▶ **Problem to solve**: Answer with the exact lines of the following material from the one containing "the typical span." through the one containing "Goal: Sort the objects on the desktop", both end lines included.

▶ **Data shown**:
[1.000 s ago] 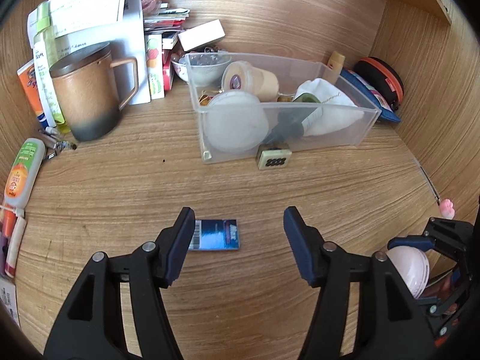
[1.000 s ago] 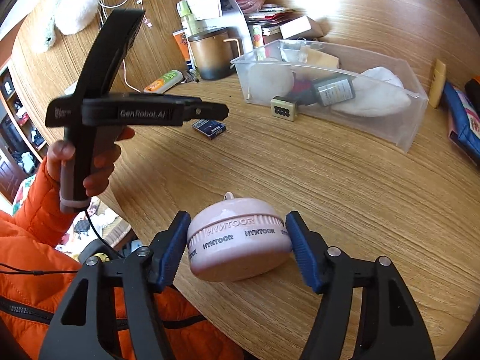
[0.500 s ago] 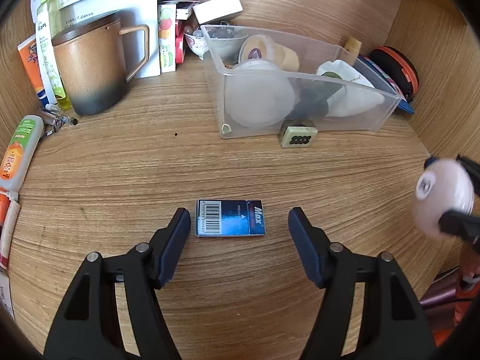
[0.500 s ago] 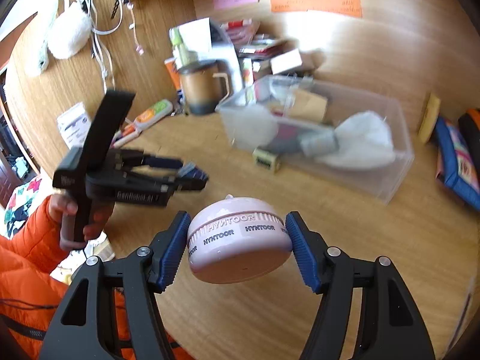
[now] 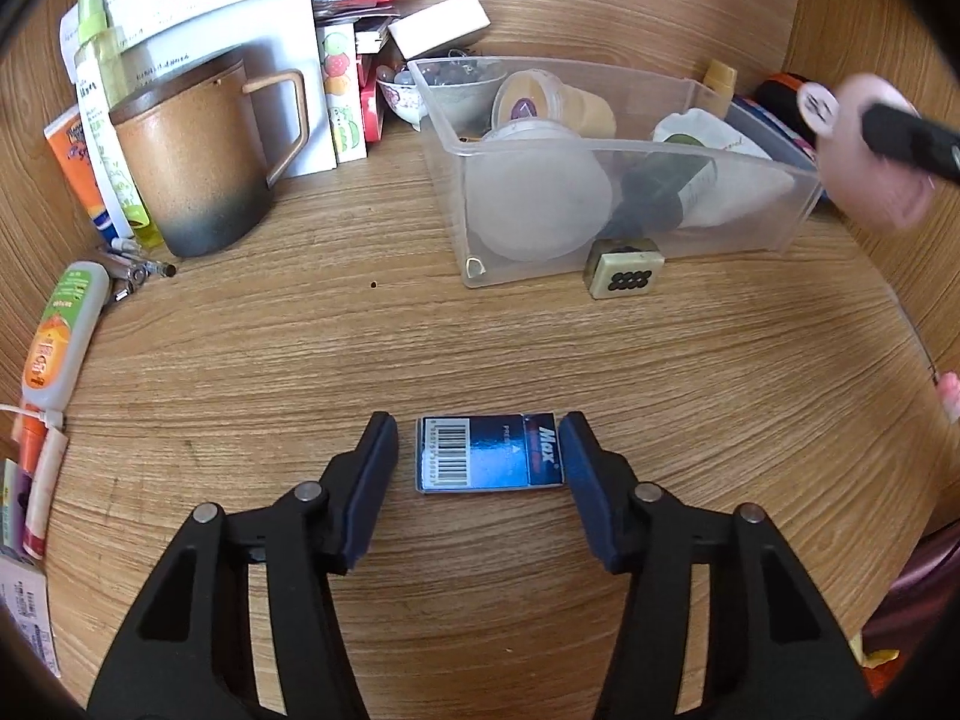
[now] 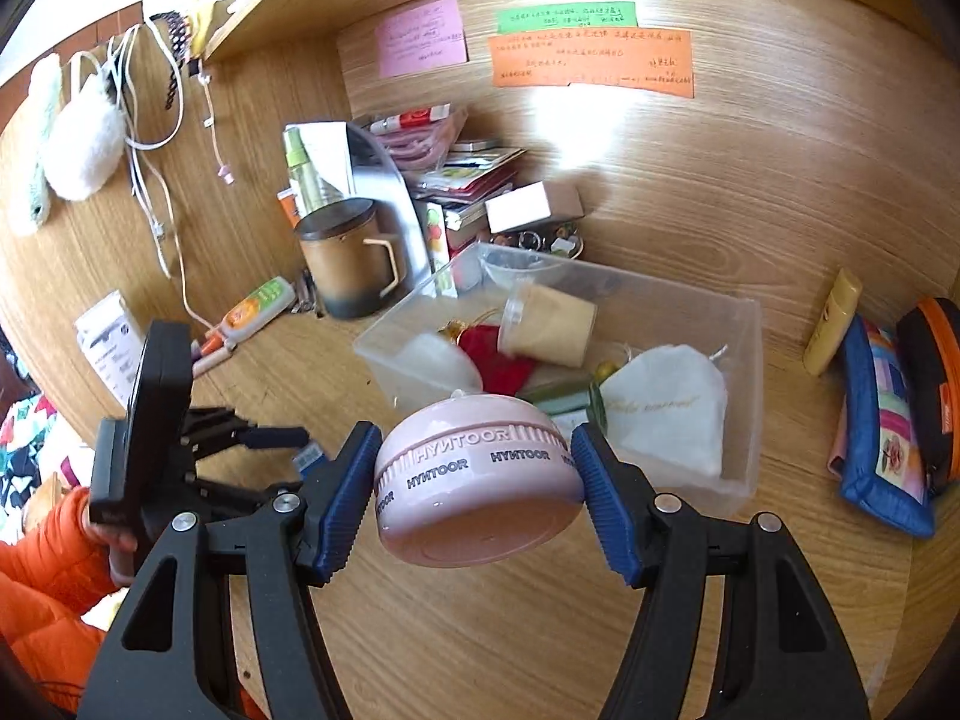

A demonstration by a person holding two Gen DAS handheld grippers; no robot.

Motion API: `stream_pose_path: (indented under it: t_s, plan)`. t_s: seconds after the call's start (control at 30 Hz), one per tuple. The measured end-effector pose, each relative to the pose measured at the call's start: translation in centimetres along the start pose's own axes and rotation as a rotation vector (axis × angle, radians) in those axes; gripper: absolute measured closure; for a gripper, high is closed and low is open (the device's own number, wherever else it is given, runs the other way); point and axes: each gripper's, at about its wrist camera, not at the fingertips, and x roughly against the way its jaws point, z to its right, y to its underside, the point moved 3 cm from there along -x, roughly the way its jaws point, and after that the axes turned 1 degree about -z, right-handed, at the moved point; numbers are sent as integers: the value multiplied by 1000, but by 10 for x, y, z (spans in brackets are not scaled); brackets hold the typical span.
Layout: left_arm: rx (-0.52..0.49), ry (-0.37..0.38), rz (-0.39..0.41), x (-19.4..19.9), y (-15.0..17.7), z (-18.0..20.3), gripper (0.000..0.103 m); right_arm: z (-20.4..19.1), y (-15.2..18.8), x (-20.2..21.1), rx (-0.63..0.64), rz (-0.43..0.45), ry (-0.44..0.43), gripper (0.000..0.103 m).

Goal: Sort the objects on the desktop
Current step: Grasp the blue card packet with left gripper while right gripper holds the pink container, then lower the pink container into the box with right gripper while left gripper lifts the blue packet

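A small blue "Max" box (image 5: 489, 459) lies flat on the wooden desk. My left gripper (image 5: 479, 426) straddles it and its jaws are closing. The right pad meets the box's end, while a gap shows at the left pad. My right gripper (image 6: 475, 450) is shut on a round pink "HYNTOOR" device (image 6: 474, 498), held in the air in front of the clear plastic bin (image 6: 738, 420). The left wrist view shows that pink device (image 5: 870, 150) blurred beside the bin's right end (image 5: 804, 204). The bin holds a cup, a white pouch, a dark bottle and a lidded tub.
A brown mug (image 5: 192, 168) stands at the back left among papers and cartons. A small dotted cube (image 5: 627, 276) sits against the bin's front. A white-and-orange tube (image 5: 60, 342) lies at the left edge. A yellow bottle (image 6: 831, 324) and quilted pouch (image 6: 882, 420) lie right of the bin.
My left gripper has moved forward over the blue box, which now lies between narrower jaws. My right gripper has risen with the pink device and moved toward the bin.
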Motion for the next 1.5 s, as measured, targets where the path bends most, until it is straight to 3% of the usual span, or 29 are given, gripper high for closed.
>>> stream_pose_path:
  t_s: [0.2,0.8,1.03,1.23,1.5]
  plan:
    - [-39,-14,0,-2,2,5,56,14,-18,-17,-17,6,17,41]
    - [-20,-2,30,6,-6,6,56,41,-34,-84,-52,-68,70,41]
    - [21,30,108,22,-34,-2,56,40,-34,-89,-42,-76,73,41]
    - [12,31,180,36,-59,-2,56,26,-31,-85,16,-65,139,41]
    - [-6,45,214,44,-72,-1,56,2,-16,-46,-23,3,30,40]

▶ **Result of this exercise**:
Motion API: `stream_pose_path: (indented under it: t_s, plan)`. t_s: seconds after the call's start (control at 30 Hz), one per tuple. The measured end-effector pose, each relative to the pose measured at the call's start: translation in centimetres along the start pose's own axes and rotation as a rotation vector (axis × angle, radians) in those axes; gripper: absolute measured closure; for a gripper, high is closed and low is open (the device's own number, wherever else it is given, runs the other way); point and axes: each gripper's, at about its wrist camera, not at the fingertips, and x roughly against the way its jaws point, z to its right, y to its underside, the point moved 3 cm from there along -x, roughly the way its jaws point, and after that the axes turned 1 degree about -z, right-handed, at the moved point; numbers are sent as integers: the value multiplied by 1000, but by 10 for x, y, z (spans in brackets are not scaled); brackets hold the typical span.
Layout: left_arm: rx (-0.52..0.49), ry (-0.37..0.38), rz (-0.39..0.41), x (-19.4..19.9), y (-15.0..17.7), z (-18.0..20.3), gripper (0.000..0.103 m); right_arm: z (-20.4..19.1), y (-15.2..18.8), x (-20.2..21.1), rx (-0.63..0.64), rz (-0.43..0.45), ry (-0.44..0.43), gripper (0.000..0.103 m).

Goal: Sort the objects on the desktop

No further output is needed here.